Word for word, restate the lines of the material below from its first line through the one containing "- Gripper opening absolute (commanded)". Omit the rest.
··· Recorded information
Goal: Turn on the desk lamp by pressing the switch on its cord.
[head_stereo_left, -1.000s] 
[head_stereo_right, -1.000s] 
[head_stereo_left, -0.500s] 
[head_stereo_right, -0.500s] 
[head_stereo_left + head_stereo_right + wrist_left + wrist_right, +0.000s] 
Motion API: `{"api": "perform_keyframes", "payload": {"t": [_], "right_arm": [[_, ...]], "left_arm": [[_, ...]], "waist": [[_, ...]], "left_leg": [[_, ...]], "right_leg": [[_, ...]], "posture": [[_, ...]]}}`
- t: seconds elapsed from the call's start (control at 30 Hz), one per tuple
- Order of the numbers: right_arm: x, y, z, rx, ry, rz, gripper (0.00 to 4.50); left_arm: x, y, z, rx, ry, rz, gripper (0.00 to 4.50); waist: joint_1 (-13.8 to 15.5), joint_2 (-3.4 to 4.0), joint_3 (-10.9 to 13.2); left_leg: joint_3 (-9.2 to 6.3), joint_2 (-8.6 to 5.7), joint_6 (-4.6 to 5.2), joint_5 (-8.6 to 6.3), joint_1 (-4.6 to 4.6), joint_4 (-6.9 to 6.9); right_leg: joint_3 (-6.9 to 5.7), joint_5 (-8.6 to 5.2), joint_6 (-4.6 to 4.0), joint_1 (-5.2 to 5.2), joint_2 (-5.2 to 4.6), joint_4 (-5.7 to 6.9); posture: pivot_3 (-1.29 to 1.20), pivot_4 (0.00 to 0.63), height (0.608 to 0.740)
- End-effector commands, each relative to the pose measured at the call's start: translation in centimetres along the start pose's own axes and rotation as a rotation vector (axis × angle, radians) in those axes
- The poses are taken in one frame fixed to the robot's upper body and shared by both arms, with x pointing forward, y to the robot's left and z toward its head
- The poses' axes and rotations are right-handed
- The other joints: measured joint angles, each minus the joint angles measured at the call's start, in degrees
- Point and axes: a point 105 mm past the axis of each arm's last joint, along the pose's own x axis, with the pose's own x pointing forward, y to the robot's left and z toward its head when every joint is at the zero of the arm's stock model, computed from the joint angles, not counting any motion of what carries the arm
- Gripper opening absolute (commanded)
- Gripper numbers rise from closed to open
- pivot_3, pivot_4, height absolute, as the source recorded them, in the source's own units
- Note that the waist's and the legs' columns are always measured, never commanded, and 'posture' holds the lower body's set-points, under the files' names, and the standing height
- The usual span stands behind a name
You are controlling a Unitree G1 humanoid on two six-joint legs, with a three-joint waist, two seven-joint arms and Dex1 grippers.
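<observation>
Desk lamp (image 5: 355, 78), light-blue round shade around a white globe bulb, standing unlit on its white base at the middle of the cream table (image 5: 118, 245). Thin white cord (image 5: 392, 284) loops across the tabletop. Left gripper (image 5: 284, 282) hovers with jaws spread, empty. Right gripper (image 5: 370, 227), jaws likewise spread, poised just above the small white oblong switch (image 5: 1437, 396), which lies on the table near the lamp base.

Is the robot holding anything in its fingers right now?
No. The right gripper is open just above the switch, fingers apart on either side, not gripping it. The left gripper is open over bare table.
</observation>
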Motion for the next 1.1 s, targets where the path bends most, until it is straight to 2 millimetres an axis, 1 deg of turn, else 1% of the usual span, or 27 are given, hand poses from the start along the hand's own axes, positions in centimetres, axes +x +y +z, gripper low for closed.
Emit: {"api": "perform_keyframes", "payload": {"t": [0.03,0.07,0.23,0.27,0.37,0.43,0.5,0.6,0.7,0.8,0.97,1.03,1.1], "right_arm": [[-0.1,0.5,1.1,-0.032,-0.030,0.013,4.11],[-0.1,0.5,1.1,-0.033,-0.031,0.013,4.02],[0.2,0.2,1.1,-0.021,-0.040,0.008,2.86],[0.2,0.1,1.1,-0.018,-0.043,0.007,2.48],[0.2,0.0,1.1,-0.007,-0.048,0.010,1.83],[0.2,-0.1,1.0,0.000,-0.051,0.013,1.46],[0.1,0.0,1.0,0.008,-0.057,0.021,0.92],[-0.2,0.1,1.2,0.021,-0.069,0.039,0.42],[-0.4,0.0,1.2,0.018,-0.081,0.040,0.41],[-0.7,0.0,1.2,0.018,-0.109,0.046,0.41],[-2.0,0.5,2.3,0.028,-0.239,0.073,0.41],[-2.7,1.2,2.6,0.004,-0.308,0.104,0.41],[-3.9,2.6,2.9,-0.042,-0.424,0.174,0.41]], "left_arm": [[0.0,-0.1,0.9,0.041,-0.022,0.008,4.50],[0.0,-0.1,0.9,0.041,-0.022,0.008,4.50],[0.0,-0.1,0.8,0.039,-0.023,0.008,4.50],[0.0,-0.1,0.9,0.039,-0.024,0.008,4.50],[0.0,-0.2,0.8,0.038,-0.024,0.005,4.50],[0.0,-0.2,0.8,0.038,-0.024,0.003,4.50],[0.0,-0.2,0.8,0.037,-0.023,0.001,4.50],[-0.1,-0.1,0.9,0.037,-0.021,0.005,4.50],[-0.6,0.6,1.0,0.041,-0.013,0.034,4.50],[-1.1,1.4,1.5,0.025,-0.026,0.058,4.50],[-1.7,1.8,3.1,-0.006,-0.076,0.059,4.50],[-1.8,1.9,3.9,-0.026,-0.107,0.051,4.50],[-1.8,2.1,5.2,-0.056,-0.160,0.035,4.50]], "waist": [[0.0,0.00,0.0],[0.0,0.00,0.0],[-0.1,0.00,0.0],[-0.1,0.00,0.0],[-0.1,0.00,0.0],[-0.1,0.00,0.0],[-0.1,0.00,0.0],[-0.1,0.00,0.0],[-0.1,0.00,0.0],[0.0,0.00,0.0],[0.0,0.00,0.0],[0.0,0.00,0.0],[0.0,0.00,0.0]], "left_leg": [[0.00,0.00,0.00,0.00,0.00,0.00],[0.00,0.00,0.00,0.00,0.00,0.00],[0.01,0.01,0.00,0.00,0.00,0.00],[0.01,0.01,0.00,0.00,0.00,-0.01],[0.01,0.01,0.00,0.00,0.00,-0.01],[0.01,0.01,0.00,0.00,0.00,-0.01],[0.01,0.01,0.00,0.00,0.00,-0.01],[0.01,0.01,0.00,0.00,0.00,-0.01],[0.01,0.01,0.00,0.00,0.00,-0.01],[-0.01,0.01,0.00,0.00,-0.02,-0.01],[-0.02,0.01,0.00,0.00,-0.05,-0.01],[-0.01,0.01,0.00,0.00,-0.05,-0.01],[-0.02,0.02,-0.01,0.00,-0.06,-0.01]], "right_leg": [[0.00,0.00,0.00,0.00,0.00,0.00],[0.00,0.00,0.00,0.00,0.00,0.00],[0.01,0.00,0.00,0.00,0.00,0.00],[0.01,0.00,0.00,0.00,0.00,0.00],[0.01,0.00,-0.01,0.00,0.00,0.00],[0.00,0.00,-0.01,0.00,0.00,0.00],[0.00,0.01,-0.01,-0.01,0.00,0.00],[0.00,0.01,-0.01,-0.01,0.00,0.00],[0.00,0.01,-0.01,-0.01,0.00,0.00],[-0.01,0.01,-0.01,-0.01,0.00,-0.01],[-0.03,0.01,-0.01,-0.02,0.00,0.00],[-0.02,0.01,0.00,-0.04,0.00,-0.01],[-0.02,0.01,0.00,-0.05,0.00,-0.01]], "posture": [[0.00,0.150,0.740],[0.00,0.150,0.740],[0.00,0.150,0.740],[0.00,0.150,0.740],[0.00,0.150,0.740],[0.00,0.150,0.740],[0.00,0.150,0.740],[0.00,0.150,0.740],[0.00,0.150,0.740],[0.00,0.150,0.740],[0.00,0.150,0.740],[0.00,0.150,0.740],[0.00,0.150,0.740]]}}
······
• **Expected answer**:
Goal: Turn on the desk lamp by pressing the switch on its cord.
[head_stereo_left, -1.000s] 
[head_stereo_right, -1.000s] 
[head_stereo_left, -0.500s] 
[head_stereo_right, -0.500s] 
[head_stereo_left + head_stereo_right + wrist_left + wrist_right, +0.000s] 
Motion API: `{"api": "perform_keyframes", "payload": {"t": [_], "right_arm": [[_, ...]], "left_arm": [[_, ...]], "waist": [[_, ...]], "left_leg": [[_, ...]], "right_leg": [[_, ...]], "posture": [[_, ...]]}}`
- t: seconds elapsed from the call's start (control at 30 Hz), one per tuple
- Order of the numbers: right_arm: x, y, z, rx, ry, rz, gripper (0.00 to 4.50); left_arm: x, y, z, rx, ry, rz, gripper (0.00 to 4.50); waist: joint_1 (-13.8 to 15.5), joint_2 (-3.4 to 4.0), joint_3 (-10.9 to 13.2); left_leg: joint_3 (-9.2 to 6.3), joint_2 (-8.6 to 5.7), joint_6 (-4.6 to 5.2), joint_5 (-8.6 to 6.3), joint_1 (-4.6 to 4.6), joint_4 (-6.9 to 6.9); right_leg: joint_3 (-6.9 to 5.7), joint_5 (-8.6 to 5.2), joint_6 (-4.6 to 4.0), joint_1 (-5.2 to 5.2), joint_2 (-5.2 to 4.6), joint_4 (-5.7 to 6.9); posture: pivot_3 (-1.29 to 1.20), pivot_4 (0.00 to 0.63), height (0.608 to 0.740)
- End-effector commands, each relative to the pose measured at the call's start: translation in centimetres along the start pose's own axes and rotation as a rotation vector (axis × angle, radians) in those axes
- The poses are taken in one frame fixed to the robot's upper body and shared by both arms, with x pointing forward, y to the robot's left and z toward its head
- The poses' axes and rotations are right-handed
- The other joints: measured joint angles, each minus the joint angles measured at the call's start, in degrees
- Point and axes: a point 105 mm past the axis of each arm's last joint, along the pose's own x axis, with the pose's own x pointing forward, y to the robot's left and z toward its head when every joint is at the zero of the arm's stock model, computed from the joint angles, not counting any motion of what carries the arm
- Gripper opening absolute (commanded)

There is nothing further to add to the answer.